Referring to FIG. 4, FIG. 4 shows an exploded schematic view of the battery cell 20 according to some embodiments of the present application. The battery cell 20 refers to the smallest unit constituting the battery. The battery cell 20 includes a casing 22, an electrode assembly 23 and other functional parts. The end cover 21 refers to a portion that covers an opening of the casing 22 to isolate an internal environment of the battery cell 20 from the external environment. Without limitation, the shape of the end cover 21 can be adapted to the shape of the casing 22 to fit the casing 22. Optionally, the end cover 21 may be made of a material with a certain hardness and strength, such as aluminum alloy. Thus, the end cover 21 is not easily deformed when being squeezed and collided, so that the battery cell 20 can have higher structural strength, and the safety performance can also be improved. The end cover 21 may include a functional portion such as an electrode terminal 26 or the like. The electrode terminal 26 can be used to be electrically connected with the electrode assembly 23 for outputting or inputting the electric energy of the battery cell 20. In some embodiments, the end cover 21 may also be provided with a pressure-releasing mechanism for releasing the internal pressure when the pressure or temperature of inside of the battery cell 20 reaches a threshold value. The material of the end cover 21 may also be various, for example, a copper, an iron, an aluminum, a stainless steel, an aluminum alloy, a plastic or the like, which is not specifically restricted in the embodiments of the present application. In some embodiments, an insulating member can be provided inside the end cover 21, and the insulating member can be used to isolate the electrode assembly 23 in the casing 22 from the end cover 21 to reduce the risk of short circuit. Exemplarily, the insulating member may be of plastic, rubber or the like.

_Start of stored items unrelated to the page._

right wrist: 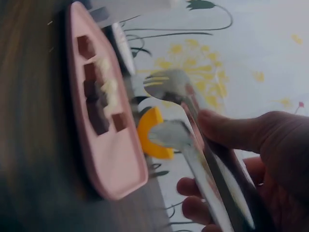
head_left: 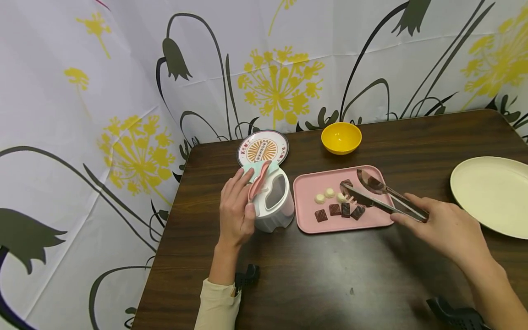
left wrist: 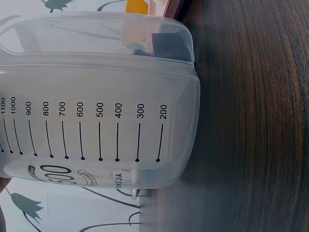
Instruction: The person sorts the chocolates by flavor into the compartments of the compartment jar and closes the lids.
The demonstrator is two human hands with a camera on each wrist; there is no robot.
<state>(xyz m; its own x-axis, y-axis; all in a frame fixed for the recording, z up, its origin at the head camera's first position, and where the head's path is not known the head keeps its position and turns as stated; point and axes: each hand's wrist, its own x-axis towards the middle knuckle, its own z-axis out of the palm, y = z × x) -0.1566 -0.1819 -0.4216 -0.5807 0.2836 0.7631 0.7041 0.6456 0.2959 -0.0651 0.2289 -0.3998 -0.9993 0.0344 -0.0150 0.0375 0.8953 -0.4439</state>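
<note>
My left hand (head_left: 236, 208) holds the raised mint-green and pink lid of a clear plastic storage container (head_left: 275, 213), which stands upright on the table. Printed volume marks show on the container's wall (left wrist: 101, 87) in the left wrist view. My right hand (head_left: 447, 229) grips metal tongs (head_left: 387, 201). Their tips are spread above a pink tray (head_left: 330, 226), with nothing between them in the right wrist view. Dark square chocolates (head_left: 321, 215) and round white candies (head_left: 319, 198) lie on the tray; the tongs partly hide some of them.
A yellow bowl (head_left: 341, 138) stands behind the tray. Behind the container lies a white plate (head_left: 272, 140) with a printed sunburst. A large cream plate (head_left: 495, 192) sits at the right. The dark wooden table (head_left: 309, 275) meets a flowered cloth backdrop (head_left: 280, 27).
</note>
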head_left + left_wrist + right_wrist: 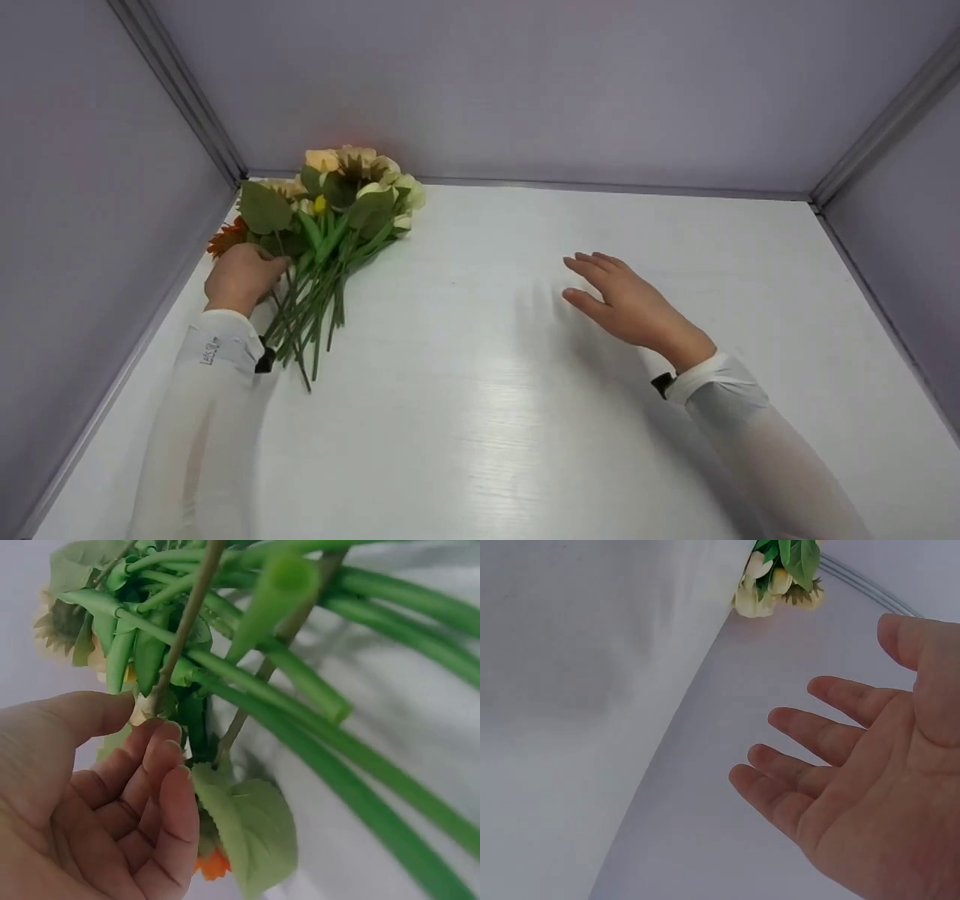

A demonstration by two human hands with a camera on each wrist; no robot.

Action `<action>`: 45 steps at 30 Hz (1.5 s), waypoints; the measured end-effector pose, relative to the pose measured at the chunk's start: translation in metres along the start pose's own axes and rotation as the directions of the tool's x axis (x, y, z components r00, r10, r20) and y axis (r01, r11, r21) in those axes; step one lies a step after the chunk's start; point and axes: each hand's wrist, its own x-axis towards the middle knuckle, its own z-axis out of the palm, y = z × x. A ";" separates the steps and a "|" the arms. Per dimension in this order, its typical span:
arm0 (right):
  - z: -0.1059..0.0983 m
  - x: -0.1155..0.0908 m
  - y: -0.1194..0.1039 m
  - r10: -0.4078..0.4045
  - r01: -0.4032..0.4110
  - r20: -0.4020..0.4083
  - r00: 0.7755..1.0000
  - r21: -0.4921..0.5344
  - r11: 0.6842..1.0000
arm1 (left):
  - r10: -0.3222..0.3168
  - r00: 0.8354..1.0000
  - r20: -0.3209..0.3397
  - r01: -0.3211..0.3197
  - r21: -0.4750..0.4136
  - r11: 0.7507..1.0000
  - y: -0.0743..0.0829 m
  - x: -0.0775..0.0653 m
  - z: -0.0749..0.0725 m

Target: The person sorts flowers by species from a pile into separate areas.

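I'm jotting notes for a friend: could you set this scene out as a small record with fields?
Left hand: pinches a brownish stem
Right hand: fingers extended, holding nothing, above the white table
Bunch of flowers: table's far left, stems pointing toward the person
Orange flower: bunch's left edge
Walls: greyish purple

In the head view, a pale streak of glare lies on the white tabletop at 6 o'clock, while the purple-grey walls look dimmer. The right hand casts a soft shadow toward 8 o'clock. Just past 12 o'clock in the left wrist view, a close stem blurs. The right wrist view is dull, low in contrast, diffusely shadowed near 9 o'clock.
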 end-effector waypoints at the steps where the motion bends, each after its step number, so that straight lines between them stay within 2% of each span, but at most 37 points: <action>1: 0.001 -0.003 0.003 0.012 -0.011 -0.005 1.000 0.009 1.000 | -0.009 1.000 0.003 0.010 -0.017 1.000 0.000 0.001 0.001; 5: 0.002 -0.011 0.015 0.055 -0.054 -0.019 0.998 0.053 0.997 | -0.037 0.999 0.016 0.039 -0.093 0.995 0.000 0.006 0.004; 10: 0.003 -0.019 0.025 0.104 -0.096 -0.050 0.993 0.140 0.985 | -0.042 0.997 0.065 0.053 -0.176 0.983 0.001 0.011 0.004; 15: 0.001 -0.023 0.030 0.138 -0.121 -0.074 0.988 0.198 0.973 | -0.050 0.995 0.087 0.073 -0.291 0.954 0.003 0.005 -0.002; 18: -0.001 -0.023 0.030 0.144 -0.125 -0.080 0.986 0.205 0.971 | -0.035 0.996 0.077 0.059 -0.345 0.937 0.007 -0.001 -0.011; 22: -0.005 -0.025 0.029 0.156 -0.136 -0.088 0.984 0.204 0.969 | 0.014 0.999 0.042 0.004 -0.397 0.918 0.018 -0.006 -0.022; 27: -0.006 -0.029 0.028 0.167 -0.142 -0.108 0.980 0.211 0.967 | 0.088 0.996 0.021 -0.062 -0.547 0.835 0.047 -0.014 -0.019; 30: -0.004 -0.031 0.027 0.173 -0.144 -0.117 0.978 0.223 0.964 | 0.157 0.987 0.022 -0.112 -0.605 0.789 0.072 -0.020 -0.010; 33: -0.002 -0.033 0.025 0.194 -0.158 -0.128 0.973 0.250 0.955 | 0.228 0.974 0.013 -0.168 -0.633 0.755 0.100 -0.028 0.002; 34: -0.001 -0.033 0.023 0.199 -0.160 -0.133 0.971 0.258 0.953 | 0.258 0.966 0.013 -0.187 -0.653 0.734 0.110 -0.031 0.008; 37: 0.002 -0.031 0.017 0.202 -0.152 -0.158 0.967 0.280 0.948 | 0.349 0.937 -0.009 -0.248 -0.721 0.647 0.142 -0.041 0.029; 41: 0.008 -0.026 0.007 0.166 -0.096 -0.212 0.963 0.306 0.947 | 0.466 0.883 -0.052 -0.320 -0.793 0.519 0.178 -0.056 0.060; 43: 0.012 -0.025 0.003 0.157 -0.075 -0.225 0.962 0.336 0.939 | 0.501 0.863 -0.062 -0.336 -0.810 0.481 0.191 -0.062 0.074; 45: 0.016 -0.024 -0.002 0.156 -0.065 -0.214 0.964 0.383 0.921 | 0.521 0.851 -0.061 -0.341 -0.820 0.460 0.202 -0.067 0.086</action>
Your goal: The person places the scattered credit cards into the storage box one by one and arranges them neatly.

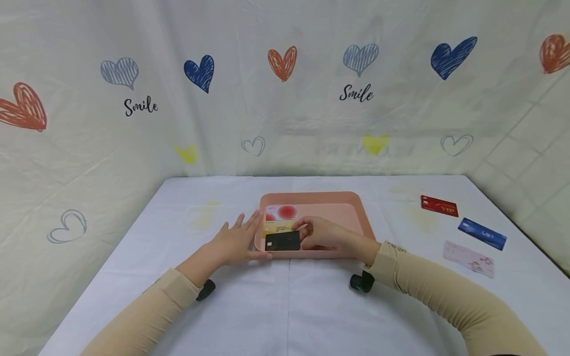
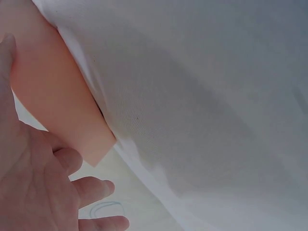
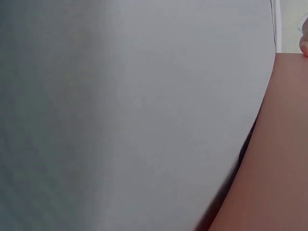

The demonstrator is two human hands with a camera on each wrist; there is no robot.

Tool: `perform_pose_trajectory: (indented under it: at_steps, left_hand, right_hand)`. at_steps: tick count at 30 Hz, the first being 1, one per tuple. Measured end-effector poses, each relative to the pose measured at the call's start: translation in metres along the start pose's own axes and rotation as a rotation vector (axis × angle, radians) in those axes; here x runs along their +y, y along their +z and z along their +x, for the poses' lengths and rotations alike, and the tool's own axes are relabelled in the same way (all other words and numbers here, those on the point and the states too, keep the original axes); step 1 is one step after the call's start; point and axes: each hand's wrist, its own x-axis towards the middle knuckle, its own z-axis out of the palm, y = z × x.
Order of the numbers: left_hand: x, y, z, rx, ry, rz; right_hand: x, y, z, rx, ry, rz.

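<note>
A shallow pink tray (image 1: 329, 210) sits on the white table. Inside it, along the left side, a white card with red circles (image 1: 281, 212) lies behind a yellow card (image 1: 277, 228). In front of these is a black VIP card (image 1: 281, 241), which my right hand (image 1: 322, 232) pinches by its right end. My left hand (image 1: 236, 242) rests against the tray's left rim, fingers spread. The left wrist view has the left hand (image 2: 36, 178) beside the tray's outer wall (image 2: 57, 86). Tray wall (image 3: 274, 159) fills the right wrist view's right side; the right hand's grip is out of that view.
Toward the table's right edge lie a red VIP card (image 1: 439, 205), a blue VIP card (image 1: 482, 234) and a pale pink card (image 1: 468, 259), apart from each other. A white cloth backdrop (image 1: 311, 113) with printed hearts hangs behind the table.
</note>
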Motion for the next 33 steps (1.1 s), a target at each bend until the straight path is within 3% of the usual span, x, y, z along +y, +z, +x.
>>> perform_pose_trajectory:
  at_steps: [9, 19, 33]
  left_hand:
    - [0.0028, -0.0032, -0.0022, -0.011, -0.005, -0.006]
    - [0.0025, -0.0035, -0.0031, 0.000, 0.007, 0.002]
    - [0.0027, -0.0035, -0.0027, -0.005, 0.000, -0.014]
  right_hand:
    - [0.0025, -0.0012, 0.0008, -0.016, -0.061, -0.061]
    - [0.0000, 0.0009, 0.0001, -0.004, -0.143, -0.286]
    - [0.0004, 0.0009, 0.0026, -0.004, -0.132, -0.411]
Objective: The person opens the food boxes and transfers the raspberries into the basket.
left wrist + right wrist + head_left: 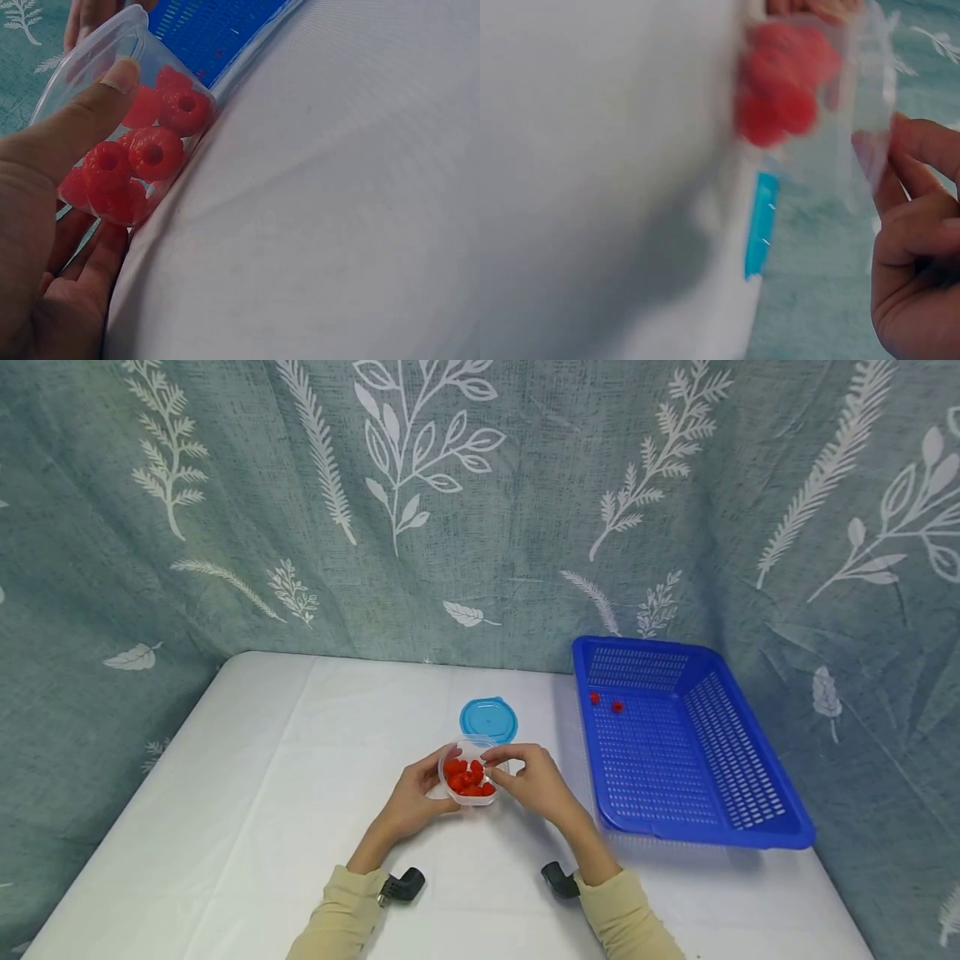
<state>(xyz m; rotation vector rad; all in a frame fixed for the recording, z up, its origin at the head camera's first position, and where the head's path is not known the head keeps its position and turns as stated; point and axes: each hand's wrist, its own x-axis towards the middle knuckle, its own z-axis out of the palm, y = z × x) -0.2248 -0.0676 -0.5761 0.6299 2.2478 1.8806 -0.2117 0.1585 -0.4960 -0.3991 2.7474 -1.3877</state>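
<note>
A clear plastic container [491, 799], part-filled with red raspberries [467, 777], is tilted in my left hand [416, 789]. In the left wrist view the thumb [94, 105] lies along the container's side, while other fingers support it from beneath. My right hand [534, 781] is at the container's mouth, its thumb and forefinger bent and a little apart. Through the clear wall in the right wrist view, some fingertips [864, 146] of that hand show, with no raspberry visible between them. A round blue lid [489, 720] lies on the table just behind the container.
A large blue perforated basket [660, 760] stands on the right of the table, with two raspberries [617, 707] near its back left corner. White cloth covers the table [300, 760]. Behind it hangs a green leaf-patterned curtain [525, 568]. Each wrist wears a black camera mount [405, 885].
</note>
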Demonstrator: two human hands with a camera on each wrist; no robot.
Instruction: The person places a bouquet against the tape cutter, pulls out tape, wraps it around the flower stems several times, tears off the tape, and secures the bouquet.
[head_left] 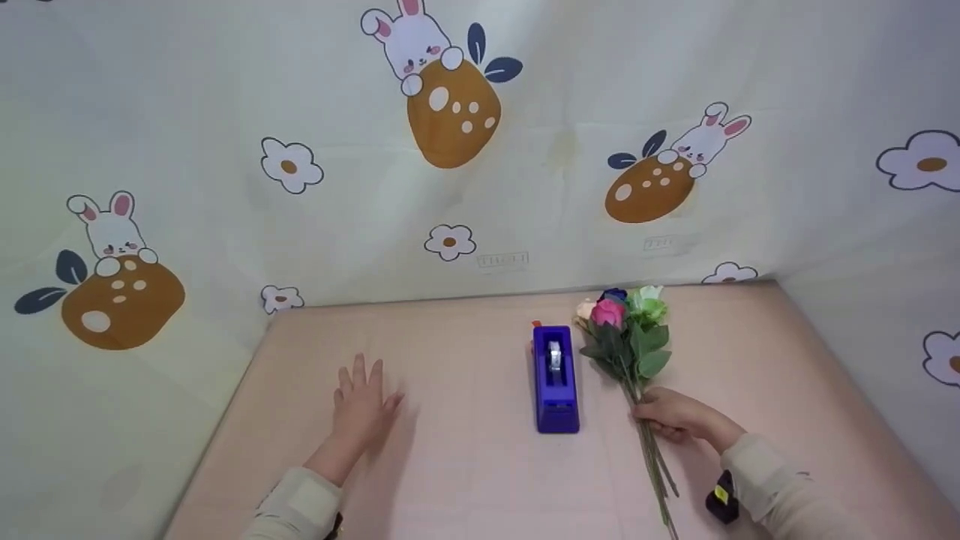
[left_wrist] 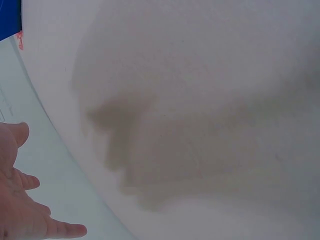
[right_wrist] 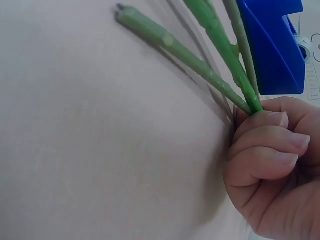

The casing 22 may be an assembly for forming the internal environment of the battery cell 20. Herein, an accommodating cavity 22a which is formed can be used to accommodate the electrode assembly 23, the electrolyte as well as other parts. The casing 22 may be in various shapes and sizes, such as cuboid, cylinder, hexagonal prism or the like. Specifically, the shape of the casing 22 can be determined according to the specific shape and the size of the electrode assembly 23. The casing 22 can be made of various materials, such as copper, iron, aluminum, stainless steel, aluminum alloy or plastic, which is not particularly restricted in the embodiments of the present application.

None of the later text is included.